Тоскливые мысли прервало то, что карета остановилась. Граф вышел на широкий мощёный двор перед своим домом, и омега выбрался вслед за ним. Ратленд, пренебрежительно указав на мальчика, бросил дворецкому «Выдели ему комнату в крыле для прислуги». Седовласый старик поклонился хозяину и хотел было взять вещи нового слуги, но их не оказалось. Дворецкий презрительно скривил губы и сухо попросил Доминика следовать за ним.
Комната была небольшая, и в ней стояло две кровати, причём одна из них явно была занята. Слуга, занимавший эту комнату, сейчас был занят своими обязанностями, и Доминик познакомился с ним только к вечеру. Он оказался омегой средних лет, полным, статным, одетым во всё чёрное. Белоснежный воротник и манжеты выдавали его чистоплотность и аккуратность, как и аккуратно собранные волосы. Он был достаточно холоден — вежливо поздоровался, поддержал разговор, но особо не стремился к общению. Доминик и оставил его в покое, видя, что какими-то отношениями, хоть бы приятельскими, тут и не пахнет.
Вечером граф позвал его к себе. Переодевшись в выданную форму, тоже чёрную, он пошёл в библиотеку, где Ратленд сидел у камина. На этот раз Доминик осмелился рассмотреть своего нового хозяина. Граф был высок, очень широкоплеч, богатая копна каштановых волос, не очень длинных, но всё же достававших до ушей, оттеняла аристократически бледную кожу. Идеально прямой нос и чувственные губы дополняли портрет альфы. Он был красив, силён и вызывал невольное уважение.
Доминик поклонился ему.
— Вы меня звали, господин. Что вам угодно?
— Расскажи, как ты попал на большую дорогу в одиночестве.

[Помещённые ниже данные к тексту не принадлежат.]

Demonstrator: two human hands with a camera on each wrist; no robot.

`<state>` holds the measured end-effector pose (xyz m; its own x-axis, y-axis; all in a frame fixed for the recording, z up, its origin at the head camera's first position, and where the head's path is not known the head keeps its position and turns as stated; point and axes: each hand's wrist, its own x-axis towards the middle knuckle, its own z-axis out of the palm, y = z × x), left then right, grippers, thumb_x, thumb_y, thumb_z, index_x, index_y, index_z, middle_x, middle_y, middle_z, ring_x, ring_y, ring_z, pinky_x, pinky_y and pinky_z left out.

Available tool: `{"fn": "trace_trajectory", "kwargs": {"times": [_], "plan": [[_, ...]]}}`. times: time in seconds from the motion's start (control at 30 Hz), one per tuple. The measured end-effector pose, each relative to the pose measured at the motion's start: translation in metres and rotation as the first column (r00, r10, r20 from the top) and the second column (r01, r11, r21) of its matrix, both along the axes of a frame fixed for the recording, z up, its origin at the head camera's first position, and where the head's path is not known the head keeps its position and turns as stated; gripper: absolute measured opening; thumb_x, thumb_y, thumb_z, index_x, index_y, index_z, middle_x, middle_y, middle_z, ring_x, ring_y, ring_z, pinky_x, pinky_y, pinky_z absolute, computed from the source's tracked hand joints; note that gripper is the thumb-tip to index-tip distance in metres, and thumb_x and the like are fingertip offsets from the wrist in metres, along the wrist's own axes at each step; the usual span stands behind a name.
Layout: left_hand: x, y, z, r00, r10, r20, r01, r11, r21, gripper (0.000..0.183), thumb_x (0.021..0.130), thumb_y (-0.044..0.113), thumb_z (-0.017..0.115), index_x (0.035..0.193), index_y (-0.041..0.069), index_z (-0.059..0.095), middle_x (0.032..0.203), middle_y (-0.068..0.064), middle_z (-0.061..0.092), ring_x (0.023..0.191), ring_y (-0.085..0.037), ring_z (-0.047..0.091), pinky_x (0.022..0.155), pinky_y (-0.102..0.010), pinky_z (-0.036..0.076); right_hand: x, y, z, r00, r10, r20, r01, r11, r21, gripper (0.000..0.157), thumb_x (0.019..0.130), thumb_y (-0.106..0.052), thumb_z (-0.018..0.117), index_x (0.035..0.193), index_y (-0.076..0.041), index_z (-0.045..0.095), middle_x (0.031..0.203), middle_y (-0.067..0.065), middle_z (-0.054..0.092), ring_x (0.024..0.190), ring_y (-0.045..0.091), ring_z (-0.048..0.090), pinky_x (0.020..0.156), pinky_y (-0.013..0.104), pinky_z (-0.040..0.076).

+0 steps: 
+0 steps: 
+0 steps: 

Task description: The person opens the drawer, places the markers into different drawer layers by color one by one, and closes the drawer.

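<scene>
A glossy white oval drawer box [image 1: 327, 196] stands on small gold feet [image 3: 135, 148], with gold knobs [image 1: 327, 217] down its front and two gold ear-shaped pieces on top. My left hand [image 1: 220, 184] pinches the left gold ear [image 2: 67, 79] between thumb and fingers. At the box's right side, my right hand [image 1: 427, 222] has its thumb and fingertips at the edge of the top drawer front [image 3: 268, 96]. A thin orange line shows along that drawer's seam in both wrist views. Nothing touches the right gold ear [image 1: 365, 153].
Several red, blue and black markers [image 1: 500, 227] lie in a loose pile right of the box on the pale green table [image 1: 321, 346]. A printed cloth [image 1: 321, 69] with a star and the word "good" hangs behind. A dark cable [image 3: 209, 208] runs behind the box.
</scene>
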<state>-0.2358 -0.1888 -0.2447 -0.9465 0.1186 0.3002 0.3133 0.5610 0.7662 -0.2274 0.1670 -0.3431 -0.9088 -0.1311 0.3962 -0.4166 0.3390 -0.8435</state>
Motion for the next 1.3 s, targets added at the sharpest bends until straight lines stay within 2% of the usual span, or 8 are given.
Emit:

Омега, собравшись с силами, пересказал свою печальную историю о побеге из дома. Когда он закончил, граф рассмеялся.
— Какая ерунда. Ты хотел переспать с альфой, ты переспал. Ты омега, для того ты и создан природой. Твой отец дурак. Хотя понятно, неотёсанная деревенщина, ещё и со старыми взглядами.
— Не говорите так о моём отце! — вспыхнул Доминик.
— Не смей мне указывать. Я предупреждаю тебя первый и последний раз. Если ты ещё раз повысишь голос, попытаешься что-то мне приказать, или как-то иначе поведёшь себя дерзко — будешь жестоко наказан. Я тебя предупредил. Я не потерплю хамства в моём доме от моих же слуг.